The result should be a word-for-word retyping of the entries below, free of pictures.

__________

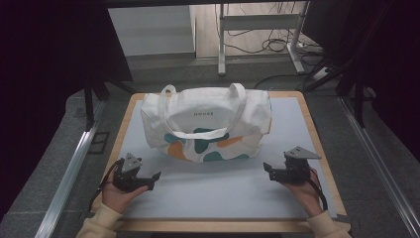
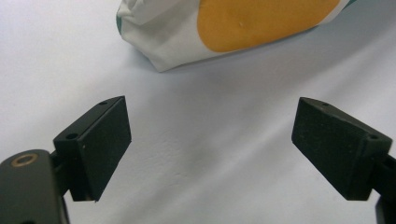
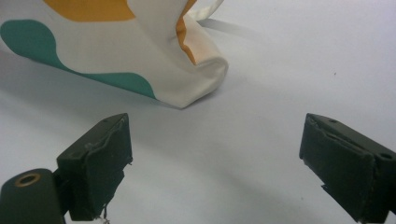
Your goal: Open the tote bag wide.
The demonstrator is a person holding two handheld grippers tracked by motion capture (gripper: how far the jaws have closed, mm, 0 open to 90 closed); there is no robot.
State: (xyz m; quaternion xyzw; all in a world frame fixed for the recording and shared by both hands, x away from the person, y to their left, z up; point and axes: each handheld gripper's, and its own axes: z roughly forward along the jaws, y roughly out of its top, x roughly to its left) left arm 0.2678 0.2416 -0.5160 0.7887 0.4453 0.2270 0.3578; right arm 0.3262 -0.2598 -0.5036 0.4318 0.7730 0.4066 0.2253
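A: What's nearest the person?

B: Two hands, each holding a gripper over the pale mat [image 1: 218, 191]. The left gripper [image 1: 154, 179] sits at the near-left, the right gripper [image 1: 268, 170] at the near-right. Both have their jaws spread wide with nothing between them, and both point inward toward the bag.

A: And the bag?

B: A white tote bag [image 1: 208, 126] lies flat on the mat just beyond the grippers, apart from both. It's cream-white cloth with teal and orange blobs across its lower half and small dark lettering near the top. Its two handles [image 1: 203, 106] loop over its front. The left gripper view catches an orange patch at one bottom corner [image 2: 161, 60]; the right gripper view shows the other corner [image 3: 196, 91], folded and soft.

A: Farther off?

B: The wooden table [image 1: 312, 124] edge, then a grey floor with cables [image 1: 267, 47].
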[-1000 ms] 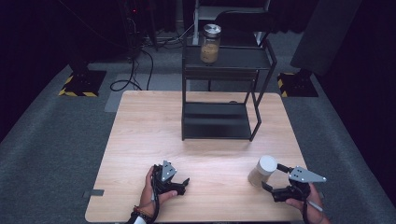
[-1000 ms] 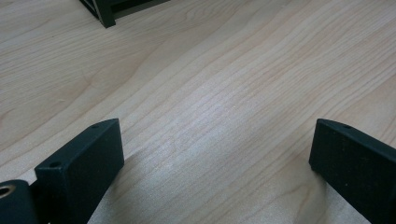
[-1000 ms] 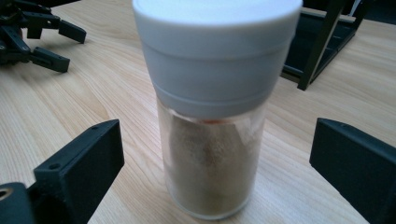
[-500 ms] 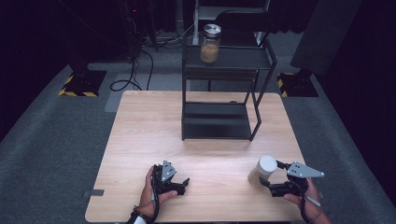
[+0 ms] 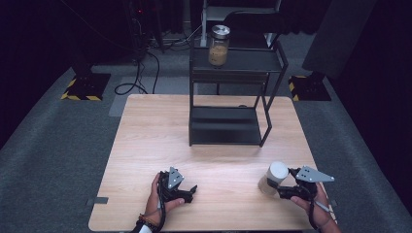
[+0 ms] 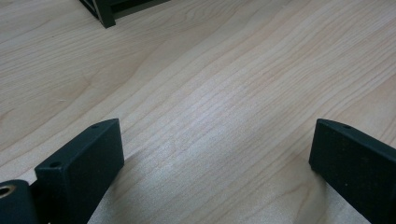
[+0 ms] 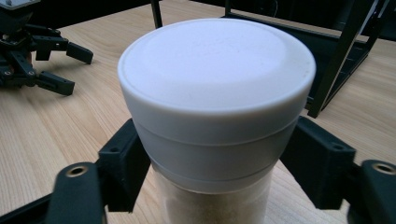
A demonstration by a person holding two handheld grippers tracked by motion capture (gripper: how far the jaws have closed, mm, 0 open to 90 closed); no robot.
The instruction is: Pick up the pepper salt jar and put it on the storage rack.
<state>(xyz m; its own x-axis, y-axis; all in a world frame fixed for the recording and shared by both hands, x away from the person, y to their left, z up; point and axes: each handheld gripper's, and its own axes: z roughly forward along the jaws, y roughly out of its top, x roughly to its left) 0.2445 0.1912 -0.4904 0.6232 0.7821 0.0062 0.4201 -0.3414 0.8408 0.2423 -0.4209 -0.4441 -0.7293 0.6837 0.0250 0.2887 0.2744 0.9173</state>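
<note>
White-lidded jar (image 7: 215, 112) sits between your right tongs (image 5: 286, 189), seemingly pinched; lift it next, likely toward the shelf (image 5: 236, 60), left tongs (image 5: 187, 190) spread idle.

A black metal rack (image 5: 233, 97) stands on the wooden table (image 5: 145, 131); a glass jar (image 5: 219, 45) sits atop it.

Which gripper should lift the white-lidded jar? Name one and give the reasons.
Right. The right gripper already has its jaws on both sides of the jar, just under the white lid. The left gripper lies open on bare table, well away from the jar.
</note>
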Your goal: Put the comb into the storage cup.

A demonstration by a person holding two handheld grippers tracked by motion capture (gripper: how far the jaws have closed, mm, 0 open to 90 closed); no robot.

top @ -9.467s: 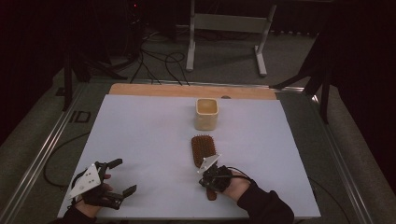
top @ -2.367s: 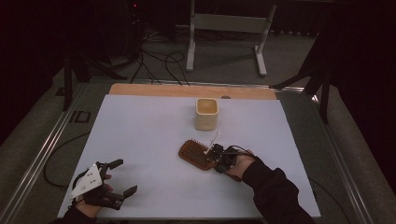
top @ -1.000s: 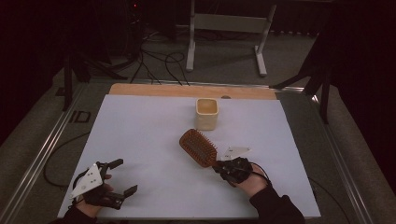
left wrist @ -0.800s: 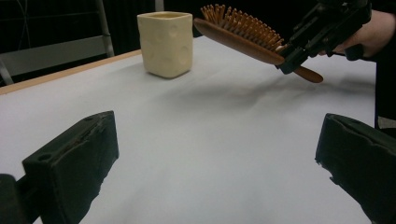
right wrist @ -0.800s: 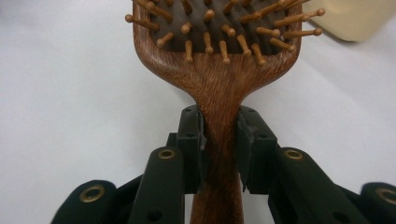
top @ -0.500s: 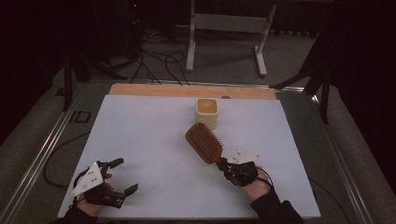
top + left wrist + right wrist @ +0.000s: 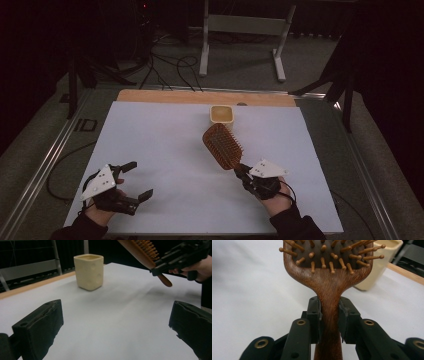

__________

Output of the task
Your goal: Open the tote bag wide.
The demonstrator is a person holding two handheld grippers tracked by motion capture (gripper: how far the jaws have closed, mm, 0 open to 90 closed); there is no robot.
State: (xyz m; quaternion xyzw; all in a world frame fixed for the recording and shared by both hands, x away from the person, y to their left, z up; point and axes: each handheld gripper's, and its own axes: z roughly forward along the jaws, y roughly out of its top, x roughly to its left) left arm 0.2678 0.2416 -0.5160 0.7887 0.4453 0.2270 0.3578; right arm 0.3262 -0.2598 -0.5036 0.4318 0.7730 0.4066 0.2253
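A: What's nearest the person?

B: Two hands, each holding a gripper over the pale mat [image 1: 218, 191]. The left gripper [image 1: 154, 179] sits at the near-left, the right gripper [image 1: 268, 170] at the near-right. Both have their jaws spread wide with nothing between them, and both point inward toward the bag.

A: And the bag?

B: A white tote bag [image 1: 208, 126] lies flat on the mat just beyond the grippers, apart from both. It's cream-white cloth with teal and orange blobs across its lower half and small dark lettering near the top. Its two handles [image 1: 203, 106] loop over its front. The left gripper view catches an orange patch at one bottom corner [image 2: 161, 60]; the right gripper view shows the other corner [image 3: 196, 91], folded and soft.

A: Farther off?

B: The wooden table [image 1: 312, 124] edge, then a grey floor with cables [image 1: 267, 47].
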[-1000 ms] 
[-1000 ms] 
[-1000 ms] 
[-500 ms] 
[+0 ms] 
[+0 ms] 
[+0 ms] 
A demonstration by a person holding two handheld grippers tracked by motion capture (gripper: how far the jaws have closed, mm, 0 open to 90 closed); no robot.
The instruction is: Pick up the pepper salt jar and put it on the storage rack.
<state>(xyz m; its own x-axis, y-axis; all in a world frame fixed for the recording and shared by both hands, x away from the person, y to their left, z up; point and axes: each handheld gripper's, and its own axes: z roughly forward along the jaws, y roughly out of its top, x roughly to its left) 0.2445 0.1912 -0.4904 0.6232 0.7821 0.0062 0.4201 -0.3414 0.8408 0.2423 -0.4209 -0.4441 -0.7293 0.6837 0.0250 0.2887 0.2744 0.9173</state>
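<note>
White-lidded jar (image 7: 215, 112) sits between your right tongs (image 5: 286, 189), seemingly pinched; lift it next, likely toward the shelf (image 5: 236, 60), left tongs (image 5: 187, 190) spread idle.

A black metal rack (image 5: 233, 97) stands on the wooden table (image 5: 145, 131); a glass jar (image 5: 219, 45) sits atop it.

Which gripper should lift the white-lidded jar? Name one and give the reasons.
Right. The right gripper already has its jaws on both sides of the jar, just under the white lid. The left gripper lies open on bare table, well away from the jar.
</note>
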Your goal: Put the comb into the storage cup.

A demonstration by a person holding two handheld grippers tracked by motion capture (gripper: how far the jaws have closed, mm, 0 open to 90 closed); no robot.

top @ -9.467s: 
top @ -2.367s: 
top @ -1.000s: 
left wrist @ -0.800s: 
right wrist @ -0.800s: 
top @ -0.500s: 
top + left wrist + right wrist @ +0.000s: 

With that, the output is done.